## Work to complete
If a line in the records below contains the word "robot", copy it.

--- --- ---

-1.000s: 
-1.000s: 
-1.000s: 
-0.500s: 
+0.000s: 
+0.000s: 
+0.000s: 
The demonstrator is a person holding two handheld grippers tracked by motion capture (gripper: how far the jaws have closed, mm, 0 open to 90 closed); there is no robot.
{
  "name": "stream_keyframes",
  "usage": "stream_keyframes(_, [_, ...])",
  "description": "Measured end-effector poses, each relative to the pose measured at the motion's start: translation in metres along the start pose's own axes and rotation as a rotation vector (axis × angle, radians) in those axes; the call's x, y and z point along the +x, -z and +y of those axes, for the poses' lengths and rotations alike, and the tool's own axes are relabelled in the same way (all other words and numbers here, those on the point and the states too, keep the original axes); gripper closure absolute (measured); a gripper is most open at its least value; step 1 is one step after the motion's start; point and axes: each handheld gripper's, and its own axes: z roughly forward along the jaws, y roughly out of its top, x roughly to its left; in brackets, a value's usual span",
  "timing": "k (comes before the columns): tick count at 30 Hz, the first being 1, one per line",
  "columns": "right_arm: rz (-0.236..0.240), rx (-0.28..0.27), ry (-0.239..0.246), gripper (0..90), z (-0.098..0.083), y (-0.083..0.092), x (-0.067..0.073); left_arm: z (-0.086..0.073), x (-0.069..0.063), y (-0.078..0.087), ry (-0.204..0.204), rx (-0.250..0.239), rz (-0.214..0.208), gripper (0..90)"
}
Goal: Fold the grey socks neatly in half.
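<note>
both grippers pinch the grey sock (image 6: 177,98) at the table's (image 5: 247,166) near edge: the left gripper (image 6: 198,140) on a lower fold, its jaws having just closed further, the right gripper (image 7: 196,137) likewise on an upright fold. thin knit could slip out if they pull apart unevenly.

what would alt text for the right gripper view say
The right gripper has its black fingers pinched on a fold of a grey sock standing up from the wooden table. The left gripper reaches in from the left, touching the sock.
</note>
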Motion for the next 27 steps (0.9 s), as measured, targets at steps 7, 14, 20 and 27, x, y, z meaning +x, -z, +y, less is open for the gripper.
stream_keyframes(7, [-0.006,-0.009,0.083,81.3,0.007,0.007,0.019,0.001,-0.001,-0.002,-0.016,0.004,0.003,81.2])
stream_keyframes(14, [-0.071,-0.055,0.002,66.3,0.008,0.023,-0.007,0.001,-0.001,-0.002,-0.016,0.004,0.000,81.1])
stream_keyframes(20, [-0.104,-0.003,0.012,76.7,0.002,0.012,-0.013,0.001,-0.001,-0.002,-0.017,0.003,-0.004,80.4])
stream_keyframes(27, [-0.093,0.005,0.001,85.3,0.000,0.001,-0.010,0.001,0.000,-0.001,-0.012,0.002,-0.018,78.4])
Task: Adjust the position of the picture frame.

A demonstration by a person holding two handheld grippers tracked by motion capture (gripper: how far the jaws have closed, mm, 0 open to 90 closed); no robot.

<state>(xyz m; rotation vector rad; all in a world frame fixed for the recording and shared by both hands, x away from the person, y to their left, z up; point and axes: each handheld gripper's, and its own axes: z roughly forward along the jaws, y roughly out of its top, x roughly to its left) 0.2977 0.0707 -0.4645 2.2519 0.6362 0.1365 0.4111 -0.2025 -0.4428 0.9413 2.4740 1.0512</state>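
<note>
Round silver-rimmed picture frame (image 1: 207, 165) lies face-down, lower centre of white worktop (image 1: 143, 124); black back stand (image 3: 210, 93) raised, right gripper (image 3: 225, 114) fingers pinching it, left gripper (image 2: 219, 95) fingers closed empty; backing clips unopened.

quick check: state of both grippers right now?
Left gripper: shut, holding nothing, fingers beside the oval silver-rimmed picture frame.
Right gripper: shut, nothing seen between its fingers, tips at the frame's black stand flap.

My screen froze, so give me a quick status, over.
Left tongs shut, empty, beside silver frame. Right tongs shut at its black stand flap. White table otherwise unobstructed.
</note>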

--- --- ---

## Response area
The demonstrator is a person holding two handheld grippers tracked by motion capture (gripper: how far the jaws have closed, mm, 0 open to 90 closed); there is no robot.
A demonstration by a person holding two handheld grippers tracked by motion capture (gripper: how far the jaws have closed, mm, 0 open to 90 closed); no robot.

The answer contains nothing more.